Председатель еще долго смотрел вслед удаляющейся подводе, а потом не совсем понятно для Насти сказал:
– Какой народ, ребенки какие!
Они свернули с дороги и берегом оврага направились к одиноко стоявшему трактору. Рядом с трактором, на разостланой телогрейке, дремал помощник Насти, тоже мальчишка, но постарше Симки. Услышав шаги, он быстро встал, отряхнул пыльные штаны.
– Ну, как живешь-можешь? – вместо приветствия спросил Ефим Лукич.
– А чо, живем, робим, вот только трактор чо-то сломался, – бодро ответил парнишка и шмыгнул носом. – Новый бы нам трактор-то, как у Тачаны, а то чо, стоим вот.
– Но, но! – построжел председатель. – Где я вам новых наберусь! У Тачаны тоже не новый, да ездит.
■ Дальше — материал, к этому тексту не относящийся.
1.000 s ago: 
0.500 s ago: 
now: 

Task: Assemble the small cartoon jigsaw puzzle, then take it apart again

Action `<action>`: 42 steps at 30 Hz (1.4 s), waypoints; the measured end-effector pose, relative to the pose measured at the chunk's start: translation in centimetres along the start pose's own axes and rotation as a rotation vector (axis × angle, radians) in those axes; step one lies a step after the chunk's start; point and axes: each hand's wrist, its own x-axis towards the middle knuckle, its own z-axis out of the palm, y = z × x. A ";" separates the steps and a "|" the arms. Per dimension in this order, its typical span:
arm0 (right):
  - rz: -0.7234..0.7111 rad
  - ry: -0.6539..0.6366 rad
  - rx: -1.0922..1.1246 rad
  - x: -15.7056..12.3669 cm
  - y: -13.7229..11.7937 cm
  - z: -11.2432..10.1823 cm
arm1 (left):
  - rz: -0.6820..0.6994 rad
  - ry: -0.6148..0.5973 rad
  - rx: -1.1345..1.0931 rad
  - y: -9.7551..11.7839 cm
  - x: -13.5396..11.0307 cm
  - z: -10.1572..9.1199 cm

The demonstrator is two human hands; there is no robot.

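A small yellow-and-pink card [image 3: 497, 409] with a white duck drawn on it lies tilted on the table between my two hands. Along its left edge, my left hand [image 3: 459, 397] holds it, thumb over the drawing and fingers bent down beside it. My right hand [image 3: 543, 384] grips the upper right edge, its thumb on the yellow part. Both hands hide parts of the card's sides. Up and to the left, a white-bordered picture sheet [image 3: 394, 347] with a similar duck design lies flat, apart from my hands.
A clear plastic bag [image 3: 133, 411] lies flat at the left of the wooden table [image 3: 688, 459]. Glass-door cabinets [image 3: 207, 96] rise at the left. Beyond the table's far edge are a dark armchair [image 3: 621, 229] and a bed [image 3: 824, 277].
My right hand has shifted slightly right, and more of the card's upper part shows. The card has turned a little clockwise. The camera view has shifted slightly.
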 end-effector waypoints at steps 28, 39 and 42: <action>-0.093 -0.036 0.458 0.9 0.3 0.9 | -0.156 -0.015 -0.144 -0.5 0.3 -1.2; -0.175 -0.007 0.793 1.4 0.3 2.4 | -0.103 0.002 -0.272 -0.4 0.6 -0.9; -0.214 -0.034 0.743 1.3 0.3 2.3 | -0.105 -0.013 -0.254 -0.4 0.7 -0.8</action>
Ефим Лукич обошел трактор, зачем-то попинал одно колесо, другое, заглянул под мотор. Затем открыл капот, попросил у Насти ключи и отвертку. Пока Настя искала в железном ящике нужные инструменты, Ефим Лукич сочувственно, как с человеком, разговаривал с трактором:
– Изробился и ты, дружок, постарел. Оба мы с тобой постарели, поизносились. Почитай, ведь на тебе в первые годы весь колхоз держался. Первый ты был у нас помощник и долгое время единственный. А теперь потерпи, дружок, не подведи в самую трудную пору. Вот подвинчу тебя – и побежишь. Верно, Настя?
До позднего вечера председатель провозился с трактором – пока нашел неисправность, пока отремонтировал, пока обкатал. В деревню вернулся уже затемно. Ни в одном окошке не было света. Сейчас всегда так. Люди либо спят, набираются сил для нового трудового дня, либо работают в ночную смену. Постоял у правления и хотел уж было поворачивать к дому, как вдруг услышал в темноте шаги.